* **About this task**:
Nothing but the lines from the one containing "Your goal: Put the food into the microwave" through the end of the data below may appear in the response, each one exact.

* **Records supplied**:
________

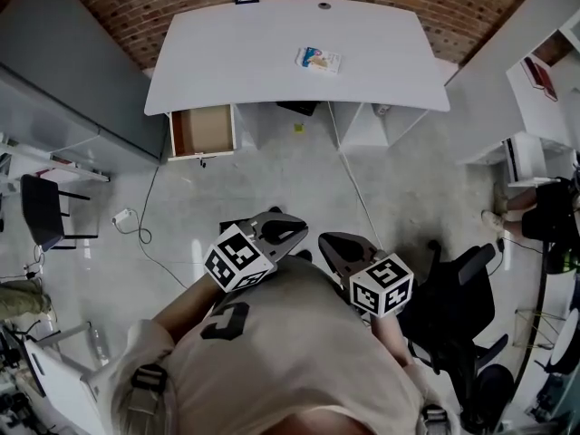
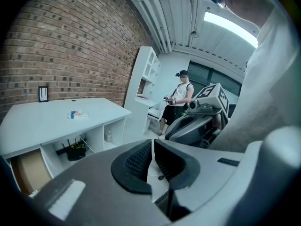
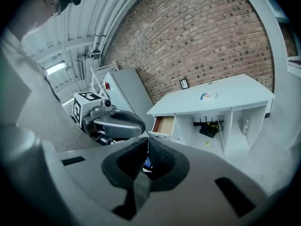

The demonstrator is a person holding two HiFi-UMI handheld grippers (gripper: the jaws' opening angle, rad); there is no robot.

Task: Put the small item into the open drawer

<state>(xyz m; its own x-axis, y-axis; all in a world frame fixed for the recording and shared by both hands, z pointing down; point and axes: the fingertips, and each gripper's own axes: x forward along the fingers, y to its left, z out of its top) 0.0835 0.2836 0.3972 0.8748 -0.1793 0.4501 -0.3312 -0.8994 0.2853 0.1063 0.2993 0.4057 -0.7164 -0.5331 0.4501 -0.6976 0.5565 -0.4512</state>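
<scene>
The item (image 1: pixel 318 59) lies flat on the worktop (image 1: pixel 236 62), straight ahead of both tools and well apart from them, untouched. The drawer (image 1: pixel 201 131) hangs open under the worktop's left end, ahead and to the left of my left tool (image 1: pixel 283 228), well apart from the item. Both tools sit side by side close to my chest. My left tool is pressed nearly together with nothing in it. My right tool (image 1: pixel 343 245) is pressed together too and pinches nothing.

I see a few risks from here. If I reach in without spreading a tool first, the tips would only shove the item along the worktop. It looks thin and flat, so a shallow pinch could let it slip on the long carry to the drawer. A cable (image 1: pixel 136 229) on the floor, ahead and left of my left tool, could catch my foot.

I count one item, one open drawer, one worktop, two tools and one chair (image 1: pixel 458 297), just right of my right tool.
</scene>
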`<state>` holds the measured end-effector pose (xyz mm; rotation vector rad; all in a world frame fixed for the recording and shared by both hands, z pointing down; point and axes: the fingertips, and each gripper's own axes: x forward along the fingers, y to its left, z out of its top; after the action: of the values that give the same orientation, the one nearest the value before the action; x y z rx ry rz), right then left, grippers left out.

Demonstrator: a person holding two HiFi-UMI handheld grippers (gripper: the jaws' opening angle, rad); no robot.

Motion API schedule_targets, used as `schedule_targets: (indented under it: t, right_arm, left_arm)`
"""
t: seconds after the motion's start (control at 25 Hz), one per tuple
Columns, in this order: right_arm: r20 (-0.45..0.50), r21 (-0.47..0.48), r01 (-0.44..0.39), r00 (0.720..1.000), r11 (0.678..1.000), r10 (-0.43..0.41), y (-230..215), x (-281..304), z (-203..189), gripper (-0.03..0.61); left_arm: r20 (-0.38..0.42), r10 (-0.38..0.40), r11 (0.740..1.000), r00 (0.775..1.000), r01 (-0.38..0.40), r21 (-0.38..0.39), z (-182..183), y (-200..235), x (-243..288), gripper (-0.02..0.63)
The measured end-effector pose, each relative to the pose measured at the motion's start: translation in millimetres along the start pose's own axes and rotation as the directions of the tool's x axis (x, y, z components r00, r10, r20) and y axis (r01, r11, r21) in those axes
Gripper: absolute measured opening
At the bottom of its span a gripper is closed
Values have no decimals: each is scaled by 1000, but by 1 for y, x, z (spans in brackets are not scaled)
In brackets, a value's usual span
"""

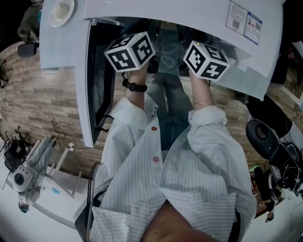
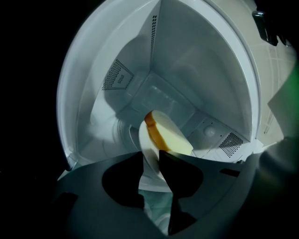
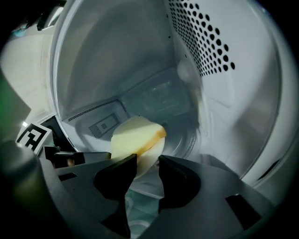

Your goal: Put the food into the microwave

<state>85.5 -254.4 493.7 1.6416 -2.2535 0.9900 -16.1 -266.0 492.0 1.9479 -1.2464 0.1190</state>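
Observation:
A white microwave (image 1: 189, 16) stands with its door (image 1: 92, 90) swung open to the left. Both grippers reach into its cavity; in the head view only their marker cubes (image 1: 130, 51) (image 1: 206, 59) show. Inside, a pale slice of food with an orange crust (image 2: 170, 135) (image 3: 133, 137) lies on a small white plate (image 2: 145, 144) (image 3: 153, 150). My left gripper (image 2: 150, 161) is open and straddles one side of the plate's rim. My right gripper (image 3: 147, 163) is open and straddles the opposite side. The glass turntable (image 3: 140, 210) shows below the jaws.
The cavity walls (image 2: 187, 70) close in on both sides, with vent holes (image 3: 205, 46) on the right wall. A white dish (image 1: 61, 12) sits on the microwave's top. An office chair (image 1: 265, 137) stands at the right, camera gear (image 1: 21, 177) at lower left.

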Motion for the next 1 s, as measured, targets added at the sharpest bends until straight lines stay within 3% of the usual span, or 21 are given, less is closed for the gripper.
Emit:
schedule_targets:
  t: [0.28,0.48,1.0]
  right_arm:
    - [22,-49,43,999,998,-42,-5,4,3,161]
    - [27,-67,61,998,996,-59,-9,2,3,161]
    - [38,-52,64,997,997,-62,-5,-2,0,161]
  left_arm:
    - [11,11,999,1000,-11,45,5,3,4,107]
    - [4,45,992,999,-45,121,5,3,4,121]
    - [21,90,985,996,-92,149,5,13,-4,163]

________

* **Finished exercise**:
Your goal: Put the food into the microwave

<state>85.5 -254.4 493.7 1.6416 -2.2535 0.9900 -16.1 -266.0 492.0 1.9479 -1.2464 0.1190</state>
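Observation:
A white microwave (image 1: 189, 16) stands with its door (image 1: 92, 90) swung open to the left. Both grippers reach into its cavity; in the head view only their marker cubes (image 1: 130, 51) (image 1: 206, 59) show. Inside, a pale slice of food with an orange crust (image 2: 170, 135) (image 3: 133, 137) lies on a small white plate (image 2: 145, 144) (image 3: 153, 150). My left gripper (image 2: 150, 161) is open and straddles one side of the plate's rim. My right gripper (image 3: 147, 163) is open and straddles the opposite side. The glass turntable (image 3: 140, 210) shows below the jaws.
The cavity walls (image 2: 187, 70) close in on both sides, with vent holes (image 3: 205, 46) on the right wall. A white dish (image 1: 61, 12) sits on the microwave's top. An office chair (image 1: 265, 137) stands at the right, camera gear (image 1: 21, 177) at lower left.
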
Motion for the next 1 s, as measured, targets added at the sharpest bends until straight lines stay within 3% of the usual span, or 21 are given, less is closed for the gripper.
Emit:
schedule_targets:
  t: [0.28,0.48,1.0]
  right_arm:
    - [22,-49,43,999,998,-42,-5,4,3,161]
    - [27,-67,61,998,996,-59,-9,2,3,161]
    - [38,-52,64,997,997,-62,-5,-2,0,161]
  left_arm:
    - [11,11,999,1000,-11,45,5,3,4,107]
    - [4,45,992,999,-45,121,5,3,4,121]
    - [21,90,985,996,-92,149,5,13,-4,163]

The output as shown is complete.